The way Ms. Sadowsky describes her children, it sounds like they are all adopted, but since their non-Chinese children don’t stand out in a family photo, it makes you scratch your head.
According to the film, China opened itself to foreign adoptions in 1992; It’s been 18 years. And Wo Ai Ni, Mommy looks at the first 18 months of one adoption. Those months span from Sui Yong’s departure from China through her culture shock and conformity to America. We count down the 10 days in China to meet Fang Sui Yong and bring her to her new home, and then the days in America, which become weeks, and months. 18 months. This story is complex and intimate. It comes down to questions of “what is identity?,” “what makes a family?,” and many other often taboo ones about assimilation and “race.”
From the start, Faith slams into her first emotional cement wall: she’s really leaving, saying goodbye to her known world, to everything, and everyone she has know. She has a new name. She shows raw fear, discomfort, and bewilderment. There’s coaxing and gentle coercion that makes this ordeal, which everyone else is trying to celebrate, seem like a gentle kind of kidnapping. It’s an intense, lengthy, and wrought-up scene.
Donna says that Faith’s full name will be Faith Sui Yong Sadowsky. She thinks it’s right, respecting her Chineseness – but that’s soon forgotten or just doesn’t come up. Maybe we don’t hear her full name because most scenes take place at home, and there isn’t a dramatic enough scene for either Donna or Jeff to blurt, “Faith Sui Yong Sadowsky!”
In the final act of her story, on video, Faith tells her dad that she feels more American than Chinese. After having striven to learn English and conform to America, her Chinese has faded. She no longer feels comfortable with it, especially among people who still use it. We sense that she has turned a page; she’s wary of her next American chapter. It’s implicit, but clear.
In-turn, her sense of twoness, her dual Chineseness and Americanness, has also changed. To some people, this often connotes a destructive portion of American culture. It often also helps someone who is, and still isn’t yet, accepted to feel connected to a mental and cultural anchor.

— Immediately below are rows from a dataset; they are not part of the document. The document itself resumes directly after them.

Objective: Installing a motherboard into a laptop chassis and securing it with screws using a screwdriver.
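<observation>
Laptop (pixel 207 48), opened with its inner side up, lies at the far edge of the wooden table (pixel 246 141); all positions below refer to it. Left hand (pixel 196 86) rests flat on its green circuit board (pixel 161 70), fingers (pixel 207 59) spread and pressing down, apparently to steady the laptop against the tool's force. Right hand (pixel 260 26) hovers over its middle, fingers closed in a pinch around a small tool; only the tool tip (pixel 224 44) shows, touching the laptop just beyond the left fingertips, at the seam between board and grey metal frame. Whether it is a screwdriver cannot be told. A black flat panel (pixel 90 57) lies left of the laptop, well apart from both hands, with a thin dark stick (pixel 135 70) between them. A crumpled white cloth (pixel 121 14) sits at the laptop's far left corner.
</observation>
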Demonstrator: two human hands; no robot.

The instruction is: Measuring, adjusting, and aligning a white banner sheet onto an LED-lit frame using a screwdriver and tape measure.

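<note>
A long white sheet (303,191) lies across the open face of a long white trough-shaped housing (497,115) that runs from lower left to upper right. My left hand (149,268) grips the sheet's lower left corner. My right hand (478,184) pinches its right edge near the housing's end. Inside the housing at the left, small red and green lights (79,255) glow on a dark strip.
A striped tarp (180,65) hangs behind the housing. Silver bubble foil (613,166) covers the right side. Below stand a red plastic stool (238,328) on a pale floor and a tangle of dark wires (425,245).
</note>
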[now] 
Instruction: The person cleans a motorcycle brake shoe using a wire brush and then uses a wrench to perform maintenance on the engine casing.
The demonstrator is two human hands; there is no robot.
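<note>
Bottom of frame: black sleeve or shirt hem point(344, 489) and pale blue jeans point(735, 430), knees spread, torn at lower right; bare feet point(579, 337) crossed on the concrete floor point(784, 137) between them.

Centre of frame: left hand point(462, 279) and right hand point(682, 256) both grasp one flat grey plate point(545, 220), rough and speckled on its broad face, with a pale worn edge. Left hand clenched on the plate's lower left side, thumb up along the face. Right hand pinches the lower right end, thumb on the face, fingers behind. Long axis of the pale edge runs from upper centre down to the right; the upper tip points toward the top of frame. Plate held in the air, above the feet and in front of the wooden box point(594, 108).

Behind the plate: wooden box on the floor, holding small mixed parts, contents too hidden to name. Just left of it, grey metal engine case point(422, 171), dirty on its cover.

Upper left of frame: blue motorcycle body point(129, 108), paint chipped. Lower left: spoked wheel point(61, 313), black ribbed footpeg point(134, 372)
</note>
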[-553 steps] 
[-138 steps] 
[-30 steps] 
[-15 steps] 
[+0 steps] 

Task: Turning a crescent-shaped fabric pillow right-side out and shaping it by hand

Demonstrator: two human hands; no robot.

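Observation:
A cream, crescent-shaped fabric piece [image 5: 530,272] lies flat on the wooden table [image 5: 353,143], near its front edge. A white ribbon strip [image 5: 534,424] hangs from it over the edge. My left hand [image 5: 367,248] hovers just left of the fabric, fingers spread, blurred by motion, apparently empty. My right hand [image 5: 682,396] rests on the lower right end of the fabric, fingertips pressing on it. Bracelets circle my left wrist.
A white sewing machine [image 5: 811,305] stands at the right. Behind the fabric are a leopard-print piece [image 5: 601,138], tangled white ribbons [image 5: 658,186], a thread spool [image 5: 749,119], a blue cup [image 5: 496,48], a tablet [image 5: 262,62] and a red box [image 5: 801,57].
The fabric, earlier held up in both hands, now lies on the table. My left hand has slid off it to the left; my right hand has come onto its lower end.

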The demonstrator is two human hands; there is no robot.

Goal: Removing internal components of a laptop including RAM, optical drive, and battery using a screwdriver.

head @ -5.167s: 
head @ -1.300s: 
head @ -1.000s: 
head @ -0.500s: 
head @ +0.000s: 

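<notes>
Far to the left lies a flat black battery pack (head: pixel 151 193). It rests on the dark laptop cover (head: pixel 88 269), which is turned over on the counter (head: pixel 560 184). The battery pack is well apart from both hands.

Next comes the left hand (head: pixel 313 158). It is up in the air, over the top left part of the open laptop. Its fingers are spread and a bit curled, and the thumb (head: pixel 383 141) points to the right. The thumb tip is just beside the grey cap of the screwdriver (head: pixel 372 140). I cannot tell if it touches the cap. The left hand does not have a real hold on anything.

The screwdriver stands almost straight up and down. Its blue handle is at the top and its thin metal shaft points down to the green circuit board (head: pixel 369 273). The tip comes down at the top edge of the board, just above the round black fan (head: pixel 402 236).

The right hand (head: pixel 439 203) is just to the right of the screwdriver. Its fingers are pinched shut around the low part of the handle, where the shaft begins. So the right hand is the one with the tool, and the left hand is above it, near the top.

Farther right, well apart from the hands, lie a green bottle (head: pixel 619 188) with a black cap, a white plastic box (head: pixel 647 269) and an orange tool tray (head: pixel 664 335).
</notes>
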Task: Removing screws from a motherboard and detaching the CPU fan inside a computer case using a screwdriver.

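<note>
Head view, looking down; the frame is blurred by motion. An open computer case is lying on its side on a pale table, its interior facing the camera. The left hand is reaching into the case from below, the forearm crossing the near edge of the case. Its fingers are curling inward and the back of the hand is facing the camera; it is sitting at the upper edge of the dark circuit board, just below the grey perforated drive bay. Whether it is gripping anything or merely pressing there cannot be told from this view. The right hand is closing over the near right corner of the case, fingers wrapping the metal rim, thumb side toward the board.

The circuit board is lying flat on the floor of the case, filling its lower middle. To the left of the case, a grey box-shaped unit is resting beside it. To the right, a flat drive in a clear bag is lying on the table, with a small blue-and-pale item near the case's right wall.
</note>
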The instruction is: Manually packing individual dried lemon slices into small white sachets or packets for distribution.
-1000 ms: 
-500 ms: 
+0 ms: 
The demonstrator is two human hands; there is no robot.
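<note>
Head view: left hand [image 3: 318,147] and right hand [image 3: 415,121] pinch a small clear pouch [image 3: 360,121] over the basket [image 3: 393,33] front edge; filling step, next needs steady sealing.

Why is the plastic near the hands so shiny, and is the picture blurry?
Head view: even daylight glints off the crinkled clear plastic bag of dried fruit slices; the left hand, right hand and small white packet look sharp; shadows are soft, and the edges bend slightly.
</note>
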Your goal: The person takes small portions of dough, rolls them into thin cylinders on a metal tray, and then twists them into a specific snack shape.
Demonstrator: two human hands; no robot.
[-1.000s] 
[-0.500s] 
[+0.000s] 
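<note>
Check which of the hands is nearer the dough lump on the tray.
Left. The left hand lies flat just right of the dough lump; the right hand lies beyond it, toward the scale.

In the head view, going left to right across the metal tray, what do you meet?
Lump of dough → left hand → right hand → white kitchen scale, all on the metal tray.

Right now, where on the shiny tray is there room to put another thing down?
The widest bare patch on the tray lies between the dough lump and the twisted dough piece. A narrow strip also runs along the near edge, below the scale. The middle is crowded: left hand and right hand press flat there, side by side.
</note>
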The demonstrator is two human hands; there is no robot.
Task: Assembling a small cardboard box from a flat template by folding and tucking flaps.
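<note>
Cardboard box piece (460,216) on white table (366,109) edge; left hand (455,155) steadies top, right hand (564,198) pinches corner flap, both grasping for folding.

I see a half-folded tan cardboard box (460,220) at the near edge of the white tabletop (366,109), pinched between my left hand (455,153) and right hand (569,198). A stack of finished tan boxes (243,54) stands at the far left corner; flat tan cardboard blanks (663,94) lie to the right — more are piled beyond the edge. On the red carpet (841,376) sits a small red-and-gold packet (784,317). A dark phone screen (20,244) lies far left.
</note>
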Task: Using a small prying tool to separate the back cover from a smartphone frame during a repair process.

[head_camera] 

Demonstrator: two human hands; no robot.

William Edward Burghardt Du Bois’ “The Souls of Black Folks,” addressed this, a century ago:
“One ever feels his twoness, — an American, a Negro; two warring souls, two thoughts, two unreconciled strivings; two warring ideals in one dark body, whose dogged strength alone keeps it from being torn asunder.”
When you replace Negro with Chinese, within the concept of social duality, the experiences are companions. In Wo Ai Ni, Mommy Faith Sui Yong Sadowsky’s “dogged strength” has changed in important ways.
Controversies, rhetorical and emotional, about transracial adoption abound. Faith will live, be loved, nurtured, and probably succeed in life. That’s twice as much as many children get.
Wo Ai Ni, Mommy is one excellent telling of a transracial adoptee’s special experience.
If we were to rate this, 4 1/2 out of 5.